Ayrılığın Gömleği | Mehmet Öztürk | Nebih Nafile
Antakya’dan Dünyaya Açılan Pencere…
ŞİİR KÖŞESİ
yüreğin çarpıyorsa hâlâ
gözlerinin pınarları akıyorsa
sevinçte, hüzünde ya da
akıyorsa kanın tüm hızıyla
yaşam da senin için akmakta
senin için ey güzel insan…
Nebih Nafile
Antakya’dan, dünyanın bütün insanlarına açılan bir pencere araladım.
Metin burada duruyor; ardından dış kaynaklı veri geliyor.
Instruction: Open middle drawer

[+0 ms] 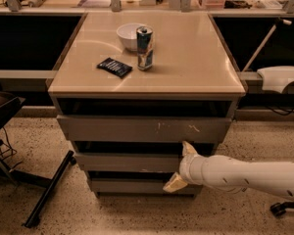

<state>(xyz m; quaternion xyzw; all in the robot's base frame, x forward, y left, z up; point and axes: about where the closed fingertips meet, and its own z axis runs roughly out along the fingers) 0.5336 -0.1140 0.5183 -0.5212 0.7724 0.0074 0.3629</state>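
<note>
Cream pincer [181,165] wide apart, fingers above and below middle drawer [127,161] front.

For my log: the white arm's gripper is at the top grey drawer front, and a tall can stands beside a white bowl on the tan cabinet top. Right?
No. The camera view shows the gripper at the plain grey middle drawer front, jaws spread, not the top one. The tall can beside the white bowl is correct.
</note>
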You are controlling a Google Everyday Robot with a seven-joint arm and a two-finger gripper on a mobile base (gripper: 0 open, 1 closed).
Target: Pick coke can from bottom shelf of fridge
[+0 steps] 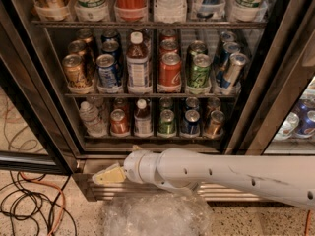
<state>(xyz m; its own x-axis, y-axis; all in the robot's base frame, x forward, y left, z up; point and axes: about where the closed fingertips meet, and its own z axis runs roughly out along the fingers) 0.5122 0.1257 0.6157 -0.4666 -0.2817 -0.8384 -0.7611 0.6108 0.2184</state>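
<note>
The coke can [119,122], small and red with a silver top, stands on the bottom shelf [147,137] of the fridge [256,82], second lane from the left. It sits between a clear water bottle [89,118] and a brown bottle with a white cap [142,118]. My gripper [109,175] is at the end of the white arm [216,173], which reaches in from the right. The gripper is low in front of the fridge's base, below the shelf and a little left of the can, not touching it. It holds nothing that I can see.
A green can [166,123], a blue can [191,122] and a bronze can [214,123] fill the shelf's right lanes. A larger red can [170,72] stands on the shelf above. A clear plastic bag [152,213] lies on the floor below the arm. Cables [29,205] lie at the left, near the open door's edge [29,161].
</note>
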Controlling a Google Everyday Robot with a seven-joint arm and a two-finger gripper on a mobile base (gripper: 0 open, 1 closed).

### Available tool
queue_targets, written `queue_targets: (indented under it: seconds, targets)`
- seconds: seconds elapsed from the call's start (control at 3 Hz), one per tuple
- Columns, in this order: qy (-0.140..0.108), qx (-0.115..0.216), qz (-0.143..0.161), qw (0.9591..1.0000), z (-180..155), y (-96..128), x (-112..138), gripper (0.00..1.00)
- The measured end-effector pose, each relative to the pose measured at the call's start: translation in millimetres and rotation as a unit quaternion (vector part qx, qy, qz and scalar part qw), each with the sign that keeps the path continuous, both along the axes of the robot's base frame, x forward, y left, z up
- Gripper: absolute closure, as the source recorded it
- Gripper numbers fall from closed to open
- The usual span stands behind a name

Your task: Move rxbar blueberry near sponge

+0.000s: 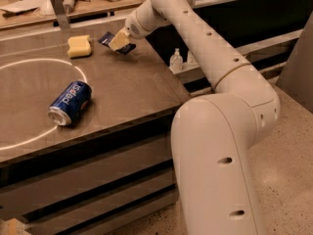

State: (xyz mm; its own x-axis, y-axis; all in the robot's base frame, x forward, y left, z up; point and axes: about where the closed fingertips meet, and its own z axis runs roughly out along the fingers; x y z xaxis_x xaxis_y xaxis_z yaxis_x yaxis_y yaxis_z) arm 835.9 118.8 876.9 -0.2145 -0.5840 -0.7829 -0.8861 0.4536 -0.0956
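At upper centre, the gripper [119,40] clasps the rxbar blueberry [104,37] between its fingers, just right of the sponge [79,46]. A Pepsi can [70,102] lies on its side at lower left.

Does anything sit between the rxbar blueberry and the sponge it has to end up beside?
Nothing visible does. The gripper holds the rxbar blueberry close beside the sponge, with only bare table between them. The Pepsi can lies nearer the camera, off that line.
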Motion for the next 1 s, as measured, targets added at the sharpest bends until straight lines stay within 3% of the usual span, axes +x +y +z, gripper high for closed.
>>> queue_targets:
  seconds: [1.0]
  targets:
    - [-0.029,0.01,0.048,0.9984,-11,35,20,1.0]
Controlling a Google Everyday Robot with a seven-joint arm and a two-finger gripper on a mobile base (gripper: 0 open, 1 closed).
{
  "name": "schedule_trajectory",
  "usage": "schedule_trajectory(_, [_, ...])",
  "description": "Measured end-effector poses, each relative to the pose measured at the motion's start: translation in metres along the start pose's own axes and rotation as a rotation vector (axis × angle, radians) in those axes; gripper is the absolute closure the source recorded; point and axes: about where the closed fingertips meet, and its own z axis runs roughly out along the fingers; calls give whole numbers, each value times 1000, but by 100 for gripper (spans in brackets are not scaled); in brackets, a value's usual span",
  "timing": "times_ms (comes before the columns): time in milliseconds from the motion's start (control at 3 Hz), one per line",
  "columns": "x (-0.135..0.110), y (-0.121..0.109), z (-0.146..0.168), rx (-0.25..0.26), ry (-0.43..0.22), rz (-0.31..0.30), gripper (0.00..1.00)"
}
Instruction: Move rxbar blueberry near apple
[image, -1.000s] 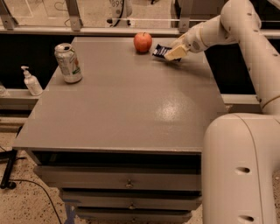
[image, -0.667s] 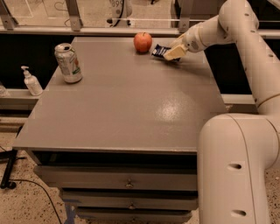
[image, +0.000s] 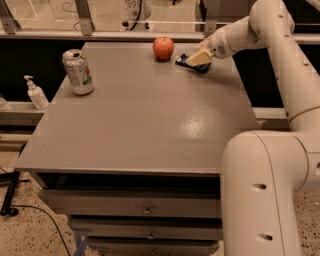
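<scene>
The rxbar blueberry (image: 202, 68), a flat dark navy wrapper, is at the far right of the grey table (image: 140, 125), just right of the apple. The red-orange apple (image: 163, 48) stands at the table's far edge, about a hand's width from the bar. My gripper (image: 196, 59) reaches in from the right and is shut on the bar, low at the table surface. Its cream fingers (image: 199, 57) cover the bar's middle, and dark ends of the bar show on both sides.
A green-and-white soda can (image: 78, 71) stands upright at the table's far left. A white pump bottle (image: 36, 93) stands on a lower ledge to the left. My arm's large white link (image: 265, 200) fills the lower right, and drawers (image: 145, 210) sit under the table.
</scene>
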Motion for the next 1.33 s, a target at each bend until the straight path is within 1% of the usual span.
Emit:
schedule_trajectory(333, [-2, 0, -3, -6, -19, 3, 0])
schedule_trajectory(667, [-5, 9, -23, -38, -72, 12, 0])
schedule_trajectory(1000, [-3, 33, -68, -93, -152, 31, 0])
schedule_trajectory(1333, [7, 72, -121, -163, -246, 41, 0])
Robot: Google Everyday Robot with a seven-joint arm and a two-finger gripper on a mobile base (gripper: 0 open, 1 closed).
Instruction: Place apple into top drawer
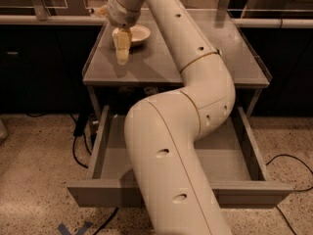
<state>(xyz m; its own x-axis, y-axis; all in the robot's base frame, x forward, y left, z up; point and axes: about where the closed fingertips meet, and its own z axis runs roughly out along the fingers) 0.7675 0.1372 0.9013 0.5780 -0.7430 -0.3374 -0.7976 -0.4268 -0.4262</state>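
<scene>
My gripper [122, 50] hangs pointing down over the left part of the grey table top [161, 62], just in front of a white bowl [138, 33] and close above the surface. No apple shows in the view; I see nothing in the gripper. The top drawer [100, 141] under the table is pulled out wide open toward me, and the part of its floor that I see is bare. My arm [186, 131] covers the drawer's middle and the centre of its front panel [98, 196], so the handle is hidden.
Dark cabinets and a counter run behind the table. Black cables lie on the speckled floor at the left [78, 146] and the right [288, 163] of the drawer. Blue tape [73, 227] marks the floor at the front left.
</scene>
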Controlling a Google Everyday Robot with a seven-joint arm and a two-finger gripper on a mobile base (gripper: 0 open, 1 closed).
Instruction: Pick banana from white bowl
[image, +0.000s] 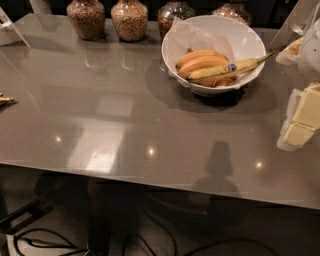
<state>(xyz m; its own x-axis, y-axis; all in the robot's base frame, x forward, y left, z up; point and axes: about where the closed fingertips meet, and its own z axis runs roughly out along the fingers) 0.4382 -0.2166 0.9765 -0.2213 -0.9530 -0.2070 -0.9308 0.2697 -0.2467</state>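
Observation:
The long pale-yellow speckled banana (225, 70) with a blue sticker lies on top of plumper orange bananas (200, 60) in the large white bowl (212, 22), which is lined with white paper. Its thin stem sticks out over the bowl's right rim. The bowl stands at the back right of the grey table (125, 110). My gripper (301, 120), cream and white, is at the right edge of the view. It is in front of and to the right of the bowl, apart from it, and holds nothing that I can see.
Several glass jars with brown filling stand along the table's back edge (86, 19) (129, 20) (175, 12). A small tan object (5, 100) lies at the left edge. Cables lie on the floor in front of the table (45, 240).

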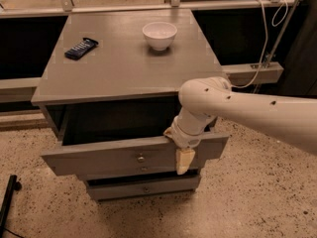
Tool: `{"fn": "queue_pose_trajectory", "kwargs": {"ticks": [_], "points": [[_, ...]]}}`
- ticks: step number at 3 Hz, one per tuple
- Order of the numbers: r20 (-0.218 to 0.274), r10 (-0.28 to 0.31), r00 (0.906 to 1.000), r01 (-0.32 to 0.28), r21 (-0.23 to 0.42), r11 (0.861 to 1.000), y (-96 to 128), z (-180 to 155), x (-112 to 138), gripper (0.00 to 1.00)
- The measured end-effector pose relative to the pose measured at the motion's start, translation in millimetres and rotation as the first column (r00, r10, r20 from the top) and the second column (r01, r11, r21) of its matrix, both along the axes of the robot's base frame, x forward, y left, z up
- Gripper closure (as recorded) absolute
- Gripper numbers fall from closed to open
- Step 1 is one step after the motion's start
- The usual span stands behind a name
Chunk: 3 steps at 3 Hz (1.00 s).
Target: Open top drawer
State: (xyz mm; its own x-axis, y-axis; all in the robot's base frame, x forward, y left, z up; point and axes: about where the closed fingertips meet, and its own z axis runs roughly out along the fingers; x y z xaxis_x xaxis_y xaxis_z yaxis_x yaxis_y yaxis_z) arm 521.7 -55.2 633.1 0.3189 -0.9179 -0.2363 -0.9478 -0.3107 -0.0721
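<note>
Found the top drawer [114,157] standing well out of the grey cabinet [49,115] toward 6 o'clock, with a dark cavity open behind its front panel and a small brass knob [140,158] at panel centre. Located the hand [182,162] at the panel's upper edge, at 3 o'clock from the knob and near the panel's right end, hanging over the outer face below a white arm [247,110] extending from the 3 o'clock side. Cannot tell how far open the hand is, nor whether clamped on the panel edge or merely hooked over it; touching the front, at least. Noted the panel's long axis running 9 to 3 o'clock, right end sitting higher in view; travel square to that, toward 6. Judged the task largely done: any further pull to go straight toward 6 o'clock, with the off-centre hold liable to skew the drawer. Saw two lower drawers [148,186] beneath, barely out. Logged on the worktop [119,78] a white bowl [159,35] at 12 o'clock and a dark packet [81,48] at 10 o'clock, both well apart from the hand.
</note>
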Motion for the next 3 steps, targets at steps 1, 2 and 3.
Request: {"fn": "queue_pose_trajectory", "kwargs": {"ticks": [1,2,3], "points": [[0.000,0.000,1.0000,0.000,0.000,1.000,0,2,0,0.23],[-0.012,0.017,0.9998,-0.017,0.009,1.000,0,10,-12,0.21],[-0.012,0.017,0.9998,-0.017,0.009,1.000,0,10,-12,0.06]]}}
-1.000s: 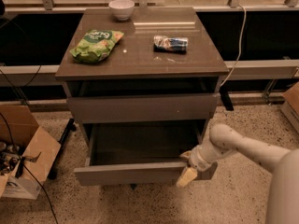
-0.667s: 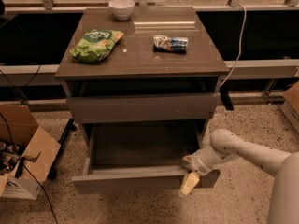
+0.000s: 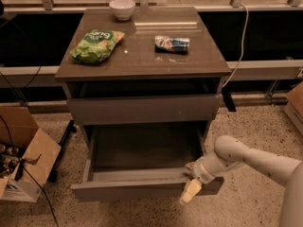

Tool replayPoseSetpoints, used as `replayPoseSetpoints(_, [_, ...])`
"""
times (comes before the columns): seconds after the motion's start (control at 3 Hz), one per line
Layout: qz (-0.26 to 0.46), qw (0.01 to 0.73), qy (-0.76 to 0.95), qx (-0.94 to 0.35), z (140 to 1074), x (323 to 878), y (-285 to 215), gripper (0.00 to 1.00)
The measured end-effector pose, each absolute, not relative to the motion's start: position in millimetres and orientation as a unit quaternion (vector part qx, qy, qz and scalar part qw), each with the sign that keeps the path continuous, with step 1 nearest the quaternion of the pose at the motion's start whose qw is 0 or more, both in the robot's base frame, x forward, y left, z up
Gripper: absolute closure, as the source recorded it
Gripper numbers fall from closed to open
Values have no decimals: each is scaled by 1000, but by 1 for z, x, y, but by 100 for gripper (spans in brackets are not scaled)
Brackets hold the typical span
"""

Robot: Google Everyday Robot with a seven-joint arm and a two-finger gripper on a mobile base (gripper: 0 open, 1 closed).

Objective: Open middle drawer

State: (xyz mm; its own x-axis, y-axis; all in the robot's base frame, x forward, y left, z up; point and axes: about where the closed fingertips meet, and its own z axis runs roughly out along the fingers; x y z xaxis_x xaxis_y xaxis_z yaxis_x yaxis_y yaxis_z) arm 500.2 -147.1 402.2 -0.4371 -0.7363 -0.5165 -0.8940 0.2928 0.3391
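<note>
The middle drawer is pulled far out of the cabinet. Its grey-brown front (image 3: 128, 190) faces me low in the view, and its wide shallow grey tray (image 3: 142, 148) looks empty. My gripper (image 3: 191, 187) is at the top edge of that front, near its right end, on the white arm (image 3: 255, 162) that comes in from the lower right. Above it, the taller drawer front (image 3: 142, 109) with a small white speck stands only slightly out. No lower drawer shows.
On the cabinet top (image 3: 142, 56) lie a green snack bag (image 3: 97, 45), a small blue-white packet (image 3: 172, 43) and a white bowl (image 3: 122, 8). An open cardboard box (image 3: 23, 155) with cables stands at left. Another box (image 3: 296, 105) is at right. A white cable (image 3: 242, 41) hangs at the back right.
The middle drawer has slid further out toward me, and my gripper has moved with its front edge, down and toward the camera.
</note>
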Motion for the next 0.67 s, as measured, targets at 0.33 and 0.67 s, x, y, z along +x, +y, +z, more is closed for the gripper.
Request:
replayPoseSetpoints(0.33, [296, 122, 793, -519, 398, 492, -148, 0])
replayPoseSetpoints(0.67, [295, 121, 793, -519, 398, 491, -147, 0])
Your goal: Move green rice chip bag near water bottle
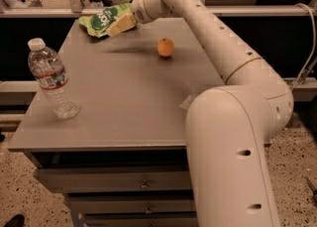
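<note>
Reaching across the worktop (pixel 129 107), we hold our gripper (pixel 120 24) at the bag (pixel 100 19) in the far-left corner; whether it grips yet we cannot tell. The bottle (pixel 52 80) stands well apart, front-left, so a long carry awaits.
</note>
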Action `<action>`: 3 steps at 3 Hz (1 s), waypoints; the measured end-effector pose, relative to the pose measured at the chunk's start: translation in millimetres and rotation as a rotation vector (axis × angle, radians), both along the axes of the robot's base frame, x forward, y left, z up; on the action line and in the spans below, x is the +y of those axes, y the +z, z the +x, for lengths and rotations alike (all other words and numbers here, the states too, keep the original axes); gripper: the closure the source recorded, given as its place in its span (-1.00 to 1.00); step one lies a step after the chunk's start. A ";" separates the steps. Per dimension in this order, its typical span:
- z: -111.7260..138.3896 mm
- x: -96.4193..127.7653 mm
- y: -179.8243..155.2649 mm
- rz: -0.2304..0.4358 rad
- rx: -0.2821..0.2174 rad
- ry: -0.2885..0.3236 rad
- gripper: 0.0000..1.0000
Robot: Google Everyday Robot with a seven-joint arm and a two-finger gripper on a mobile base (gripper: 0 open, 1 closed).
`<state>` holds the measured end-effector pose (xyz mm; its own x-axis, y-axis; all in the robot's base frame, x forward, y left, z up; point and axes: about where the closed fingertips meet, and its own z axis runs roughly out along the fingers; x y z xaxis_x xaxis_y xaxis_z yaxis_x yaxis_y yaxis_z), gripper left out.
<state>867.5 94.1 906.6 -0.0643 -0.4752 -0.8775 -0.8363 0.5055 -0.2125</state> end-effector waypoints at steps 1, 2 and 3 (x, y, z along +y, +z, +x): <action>18.7 6.1 -14.8 0.009 0.003 -0.024 -1.00; 35.5 9.3 -24.1 0.012 -0.005 -0.060 -1.00; 49.8 10.0 -29.4 0.014 -0.015 -0.103 -1.00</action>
<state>917.3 104.0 877.2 -0.0990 -0.4544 -0.8853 -0.7762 0.5920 -0.2171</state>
Öyle bir pencere ki; paylaşacağımız şiirlerimizde aşkı, umudu, yaşama sevincimizi dile getireceğiz. Dünya, ancak iyilikle kurtulur. O halde şiirlerimizle güzelleştireceğiz… Her hafta bir değerimizin şiirini sizler için seçiyorum. “Senin İçin” şiirimin bir bölümü ile pencereyi araladım. Bu haftaki konuk şair; Çorum’da yaşayan şair dostum Mehmet Öztürk’ün “Ayrılığın Gömleği” adlı şiiri ile penceremizi sonuna kadar açık bırakıyorum. Şiir tadında bir ömrünüz olsun…
Ayrılığın Gömleği
Bana ayrılığın gömleğini giydirme,
Uzanırım ırmakların suyunca
Çığlığımı tanrı bile avutamaz
Evrenin ufkunda.
Göğün derinliğine
Mavi hüzzam bulaşmış
Çağlayanlar dolaşıyor yıldızların göğsünde.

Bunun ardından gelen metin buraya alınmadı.